Autrement, au bout de quelques jours, mon énergie s’use contre les volontés qui
contrarient la mienne, contre les opinions puériles et les terreurs plus
puériles encore dont on m’impose l’obsession; je finis par donner ma démission,
par tomber énervé et laisser tout aller au diable. Je ne saurais dire ce que
Carvalho, tout en protestant qu’il ne voulait que se conformer à mes intentions
et exécuter mes volontés, m’a fait subir de tourments pour obtenir les coupures
qu’il croyait nécessaires. Quand il n’osait me les demander lui-même, il me les
faisait demander par un de nos amis communs. Celui-ci m’écrivait que tel passage
était dangereux, celui-là me suppliait, par écrit également, d’en supprimer un
autre. Et des critiques de détail à me faire devenir fou.
« — Votre rapsode qui tient à la main une lyre à quatre
cordes, justifie bien, je le sais, les quatre notes que fait entendre la harpe
dans l’orchestre. Vous avez voulu faire un peu d’archéologie.
— Eh bien ?
— Ah! c’est dangereux, cela fera rire.
— En effet, c’est bien risible. Ha! ha! ha! un tétracorde, une lyre antique
faisant quatre notes seulement! ha! ha! ha!
— Vous avez un mot qui me fait peur dans votre prologue.
— Lequel ?
— Le mot triomphaux.
— Et pourquoi vous fait-il peur ? n’est-il pas le pluriel de triomphal,
comme chevaux de cheval, originaux d’original, madrigaux de madrigal, municipaux
de municipal ?
— Oui, mais c’est un mot qu’on n’a pas l’habitude d’entendre.
— Pardieu, s’il fallait dans un sujet épique n’employer que les mots en
usage dans les guinguettes et les théâtres de vaudeville, les expressions
prohibées seraient en grand nombre, et le style de l’œuvre serait réduit à une
étrange pauvreté.
— Vous verrez, cela fera rire.
— Ha! ha! ha! triomphaux! en effet c’est fort drôle! triomphaux! est
presque aussi bouffon que tarte à la crème de Molière. Ha! ha! ha!

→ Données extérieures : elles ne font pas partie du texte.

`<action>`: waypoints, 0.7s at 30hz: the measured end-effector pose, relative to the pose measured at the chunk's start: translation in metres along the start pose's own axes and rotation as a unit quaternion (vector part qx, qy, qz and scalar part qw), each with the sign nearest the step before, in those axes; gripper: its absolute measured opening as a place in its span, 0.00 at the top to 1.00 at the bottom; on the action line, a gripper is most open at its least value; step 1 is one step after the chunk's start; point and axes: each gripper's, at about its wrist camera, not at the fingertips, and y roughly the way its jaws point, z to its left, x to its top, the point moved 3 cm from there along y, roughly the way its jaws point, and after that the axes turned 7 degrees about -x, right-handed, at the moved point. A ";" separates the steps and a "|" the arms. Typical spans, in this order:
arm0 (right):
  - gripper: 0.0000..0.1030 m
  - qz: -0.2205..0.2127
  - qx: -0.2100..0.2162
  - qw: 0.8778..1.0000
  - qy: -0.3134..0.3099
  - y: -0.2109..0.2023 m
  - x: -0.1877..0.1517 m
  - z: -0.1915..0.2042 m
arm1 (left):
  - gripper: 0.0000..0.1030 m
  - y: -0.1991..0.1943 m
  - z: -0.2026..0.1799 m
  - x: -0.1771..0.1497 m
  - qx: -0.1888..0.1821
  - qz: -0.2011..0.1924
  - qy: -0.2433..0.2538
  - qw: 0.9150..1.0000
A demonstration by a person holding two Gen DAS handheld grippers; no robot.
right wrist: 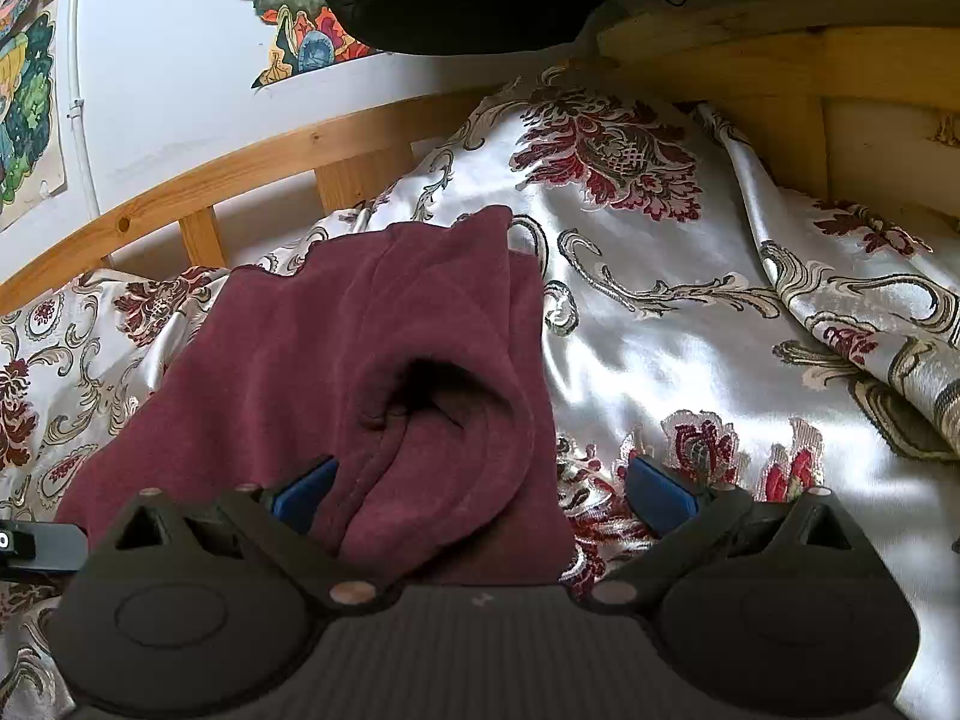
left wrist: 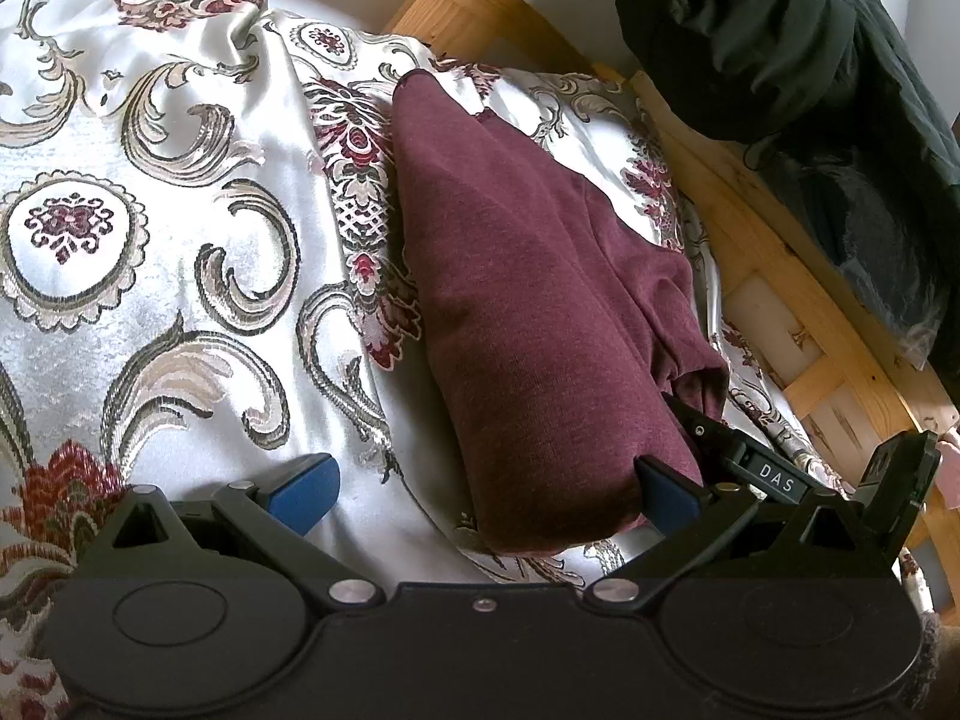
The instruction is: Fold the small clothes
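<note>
A small maroon garment (left wrist: 528, 312) lies folded lengthwise on the patterned satin bedspread (left wrist: 150, 180). My left gripper (left wrist: 486, 492) is open, its jaws wide apart; the garment's near end lies between them, against the right finger (left wrist: 666, 498). The right gripper's body (left wrist: 774, 474) shows just beyond, at the garment's right side. In the right wrist view the garment (right wrist: 336, 348) has a rolled opening facing me, and my right gripper (right wrist: 480, 492) is open with the garment's near end between its jaws, touching the left finger (right wrist: 303, 495).
A wooden bed frame (left wrist: 780, 252) runs along the far and right sides of the bedspread. A dark jacket (left wrist: 780, 42) hangs over it. A white wall with colourful posters (right wrist: 24, 102) stands behind the frame (right wrist: 240, 162). A bedspread fold (right wrist: 870, 300) rises at right.
</note>
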 end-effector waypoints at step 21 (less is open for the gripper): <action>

— Il ne faut pas qu’Énée entre en scène avec un casque.
— Pourquoi ?
— Parce que Mangin, le marchand de crayons de nos places publiques, lui
aussi, porte un casque; un casque du moyen âge, il est vrai, mais enfin un
casque et les titis de la quatrième galerie se mettront à rire et crieront :
ohé! c’est Mangin!
— Ah, oui, un héros troyen ne doit pas porter de casque, il ferait rire.
Ha! ha! ha! un casque! ha! ha! Mangin!
— Voyons, voulez-vous me faire plaisir ?
— Qu’est-ce encore ?
— Supprimons Mercure, ses ailes aux talons et à la tête feront rire. On n’a
jamais vu porter des ailes qu’aux épaules.
— Ah! l’on a vu des êtres à figure humaine porter des ailes aux épaules! je
l’ignorais. Mais enfin je conçois que les ailes des talons feront rire; ha! ha!
ha! et celles de la tête bien plus encore; ha! ha! ha! comme on ne rencontre pas
souvent Mercure dans les rues de Paris, supprimons Mercure. »
1. Deuxième partie du poème lyrique des
Troyens, à laquelle j’ajoutai une introduction instrumentale (le
Lamento) et un prologue.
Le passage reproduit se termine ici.